Sunday, August 23, 2009

Single-Process Google Chrome

I was running out of RAM at work one day and realized that Google Chrome actually takes up a considerable amount of memory. Most of this is due to creating several renderers, sometimes resulting in one process per tab. The Chromium core supports running all renderers in one thread (simply pass --single-process at the command line) but unfortunately this is an unsupported and disabled mode in Google Chrome (see this message on the chromium-dev mailing list). But this wasn't going to stop me...

The first thing to do was to figure out how --single-process is implemented and how it is disabled in Google Chrome official builds. The first link in the mailing list posting points us in the right direction:

From src/chrome/app/chrome_dll_main.c:
  bool single_process =
#if defined (GOOGLE_CHROME_BUILD)
// This is an unsupported and not fully tested mode, so don't enable it for
// official Chrome builds.
false;
#else
parsed_command_line.HasSwitch(switches::kSingleProcess);
#endif
if (single_process)
RenderProcessHost::set_run_renderer_in_process(true);

What we want to do is change the value of single_process after it is initialized to false but before the if. Unfortunately, here this is impossible because the compiler has optimized away that variable! This snippet of code actually does not even appear in chrome.dll since the compiler has also optimized away the call to RenderProcessHost::set_run_renderer_in_process.

We are lucky though, because single_process is never used again so if we can emulate a call to RenderProcessHost::set_run_renderer_in_process(true), we're golden. Digging deeper, that method does the following:

Google Code Search finds src/chrome/browser/renderer_host/render_process_host.h:
  static void set_run_renderer_in_process(bool value) {
run_renderer_in_process_ = value;
}

..with run_renderer_in_process_ a static bool in RenderProcessHost. This means we'll find it like a global variable with storage in .data.

Now, of course, we don't have symbols for chrome.dll so we have to figure out a way of finding the variable's location in memory. This can be done by looking for other references to this variable, fingerprinting those and using them to find run_renderer_in_process_. In this particular case, we need to look for the accessors of this field, which the compiler has also inlined.
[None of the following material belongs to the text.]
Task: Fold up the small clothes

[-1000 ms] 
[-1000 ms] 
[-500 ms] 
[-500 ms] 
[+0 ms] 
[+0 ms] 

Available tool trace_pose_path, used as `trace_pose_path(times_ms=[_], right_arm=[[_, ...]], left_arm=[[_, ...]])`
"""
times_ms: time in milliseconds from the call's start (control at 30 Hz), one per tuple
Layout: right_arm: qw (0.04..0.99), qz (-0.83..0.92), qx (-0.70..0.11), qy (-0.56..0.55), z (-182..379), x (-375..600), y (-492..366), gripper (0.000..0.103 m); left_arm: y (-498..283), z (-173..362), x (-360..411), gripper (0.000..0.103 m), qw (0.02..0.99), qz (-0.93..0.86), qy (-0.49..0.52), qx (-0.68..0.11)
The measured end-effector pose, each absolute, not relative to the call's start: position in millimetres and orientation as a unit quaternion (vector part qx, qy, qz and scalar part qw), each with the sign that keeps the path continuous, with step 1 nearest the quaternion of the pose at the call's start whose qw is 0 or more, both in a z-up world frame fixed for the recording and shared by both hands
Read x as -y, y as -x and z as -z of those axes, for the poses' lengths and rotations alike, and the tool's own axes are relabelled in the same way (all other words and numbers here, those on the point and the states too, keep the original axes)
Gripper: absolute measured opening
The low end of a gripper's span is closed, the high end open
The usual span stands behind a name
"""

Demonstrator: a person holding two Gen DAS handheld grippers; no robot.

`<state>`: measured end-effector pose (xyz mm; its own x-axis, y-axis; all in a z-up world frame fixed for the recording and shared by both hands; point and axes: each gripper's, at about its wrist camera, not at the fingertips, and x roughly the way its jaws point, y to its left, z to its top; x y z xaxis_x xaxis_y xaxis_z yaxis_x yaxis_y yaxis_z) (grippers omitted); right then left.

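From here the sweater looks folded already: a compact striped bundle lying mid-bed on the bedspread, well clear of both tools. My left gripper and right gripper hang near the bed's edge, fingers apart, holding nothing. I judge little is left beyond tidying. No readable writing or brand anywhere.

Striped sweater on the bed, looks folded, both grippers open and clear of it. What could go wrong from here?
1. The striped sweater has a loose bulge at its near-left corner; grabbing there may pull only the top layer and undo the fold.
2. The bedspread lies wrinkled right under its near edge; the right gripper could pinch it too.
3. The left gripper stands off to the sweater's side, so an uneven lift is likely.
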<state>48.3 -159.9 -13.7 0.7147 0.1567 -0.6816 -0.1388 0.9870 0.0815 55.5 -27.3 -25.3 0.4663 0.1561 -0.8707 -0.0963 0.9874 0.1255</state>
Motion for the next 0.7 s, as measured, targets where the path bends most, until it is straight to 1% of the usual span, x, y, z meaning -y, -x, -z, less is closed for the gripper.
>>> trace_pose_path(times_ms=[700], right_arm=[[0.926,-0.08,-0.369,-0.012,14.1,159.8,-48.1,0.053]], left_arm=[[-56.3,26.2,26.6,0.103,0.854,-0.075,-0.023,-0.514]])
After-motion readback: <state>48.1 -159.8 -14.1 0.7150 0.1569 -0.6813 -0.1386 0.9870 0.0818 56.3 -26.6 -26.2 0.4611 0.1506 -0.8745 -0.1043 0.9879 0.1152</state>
There are a few references scattered across the codebase, but remember that we are looking for ones that are easy to fingerprint and unlikely to change across versions. This means uncommon constants, code sequences, etc. I chose two places: BrowserRenderProcessHost::BrowserRenderProcessHost and RenderProcessHost::ShouldTryToUseExistingProcessHost.

First, let's look at BrowserRenderProcessHost::BrowserRenderProcessHost:
BrowserRenderProcessHost::BrowserRenderProcessHost(Profile* profile)
: RenderProcessHost(profile),
[...]
if (run_renderer_in_process()) {
// We need a "renderer pid", but we don't have one when there's no renderer
// process. So pick a value that won't clash with other child process pids.
// Linux has PID_MAX_LIMIT which is 2^22. Windows always uses pids that are
// divisible by 4. So...
static int next_pid = 4 * 1024 * 1024;
next_pid += 3;
SetProcessID(next_pid);
}

Now this is a very nice snippet because we will have the constant (4 * 1024 * 1024) somewhere in .data and a reference to it from an ADD instruction with "3" as the second operand. This is fairly uncommon so we'll start looking for this one. (Open up IDA.) We come up with this (in chrome.dll 3.0.195.6 11,844,080 bytes):

.text:021749A8                 cmp     byte_2659CEC, 0
.text:021749AF jz short loc_21749C5
.text:021749B1 add dword_2639A58, 3

Here run_renderer_in_process_ is at byte_2659CEC.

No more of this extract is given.